_THE DATA_
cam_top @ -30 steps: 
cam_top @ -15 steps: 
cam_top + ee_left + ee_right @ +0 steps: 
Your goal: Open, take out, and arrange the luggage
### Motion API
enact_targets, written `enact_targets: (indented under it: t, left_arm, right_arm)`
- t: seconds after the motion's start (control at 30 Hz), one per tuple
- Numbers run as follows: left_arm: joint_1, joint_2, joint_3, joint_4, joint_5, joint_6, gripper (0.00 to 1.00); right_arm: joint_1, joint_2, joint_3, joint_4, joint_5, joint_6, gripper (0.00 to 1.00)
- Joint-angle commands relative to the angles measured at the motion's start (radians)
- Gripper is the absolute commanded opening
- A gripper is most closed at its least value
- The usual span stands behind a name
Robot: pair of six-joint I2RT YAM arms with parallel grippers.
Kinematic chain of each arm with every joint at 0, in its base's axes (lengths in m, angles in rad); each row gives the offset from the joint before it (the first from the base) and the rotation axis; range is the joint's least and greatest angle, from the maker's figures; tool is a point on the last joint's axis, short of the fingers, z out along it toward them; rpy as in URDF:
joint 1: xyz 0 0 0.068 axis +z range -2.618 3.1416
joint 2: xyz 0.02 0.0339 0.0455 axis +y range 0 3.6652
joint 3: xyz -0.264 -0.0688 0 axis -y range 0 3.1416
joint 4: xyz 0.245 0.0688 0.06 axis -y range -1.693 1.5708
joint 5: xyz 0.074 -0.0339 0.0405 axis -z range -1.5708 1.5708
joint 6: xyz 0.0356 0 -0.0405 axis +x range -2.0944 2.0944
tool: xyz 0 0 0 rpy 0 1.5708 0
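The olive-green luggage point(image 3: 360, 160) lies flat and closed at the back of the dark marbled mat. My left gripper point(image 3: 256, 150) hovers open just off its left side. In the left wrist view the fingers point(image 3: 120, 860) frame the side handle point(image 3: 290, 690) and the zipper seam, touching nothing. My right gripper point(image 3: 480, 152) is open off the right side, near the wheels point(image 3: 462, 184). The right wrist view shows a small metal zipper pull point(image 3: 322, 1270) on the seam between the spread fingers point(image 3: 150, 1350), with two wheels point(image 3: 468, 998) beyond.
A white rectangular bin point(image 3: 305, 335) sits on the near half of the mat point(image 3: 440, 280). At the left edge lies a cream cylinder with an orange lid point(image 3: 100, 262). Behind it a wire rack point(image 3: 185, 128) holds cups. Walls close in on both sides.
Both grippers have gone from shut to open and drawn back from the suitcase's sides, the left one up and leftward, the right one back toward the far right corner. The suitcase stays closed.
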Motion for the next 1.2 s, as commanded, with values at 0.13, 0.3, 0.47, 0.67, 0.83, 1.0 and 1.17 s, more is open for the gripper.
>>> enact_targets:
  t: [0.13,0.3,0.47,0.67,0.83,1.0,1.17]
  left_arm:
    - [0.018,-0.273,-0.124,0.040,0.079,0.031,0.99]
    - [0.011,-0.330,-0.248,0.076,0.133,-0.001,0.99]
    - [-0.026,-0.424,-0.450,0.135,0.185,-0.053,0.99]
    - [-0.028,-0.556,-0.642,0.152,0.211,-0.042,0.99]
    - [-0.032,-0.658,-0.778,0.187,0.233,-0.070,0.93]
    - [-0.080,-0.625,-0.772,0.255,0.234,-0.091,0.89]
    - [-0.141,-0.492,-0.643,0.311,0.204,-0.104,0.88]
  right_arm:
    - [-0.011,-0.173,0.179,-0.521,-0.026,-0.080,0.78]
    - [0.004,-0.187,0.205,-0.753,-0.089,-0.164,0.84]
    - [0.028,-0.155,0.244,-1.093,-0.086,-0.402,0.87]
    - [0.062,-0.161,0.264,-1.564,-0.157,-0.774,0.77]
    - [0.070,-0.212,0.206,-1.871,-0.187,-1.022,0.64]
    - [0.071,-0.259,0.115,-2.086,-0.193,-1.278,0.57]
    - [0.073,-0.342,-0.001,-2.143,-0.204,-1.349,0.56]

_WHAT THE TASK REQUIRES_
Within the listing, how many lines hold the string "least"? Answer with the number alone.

_SOLUTION FOR THIS PROBLEM_
2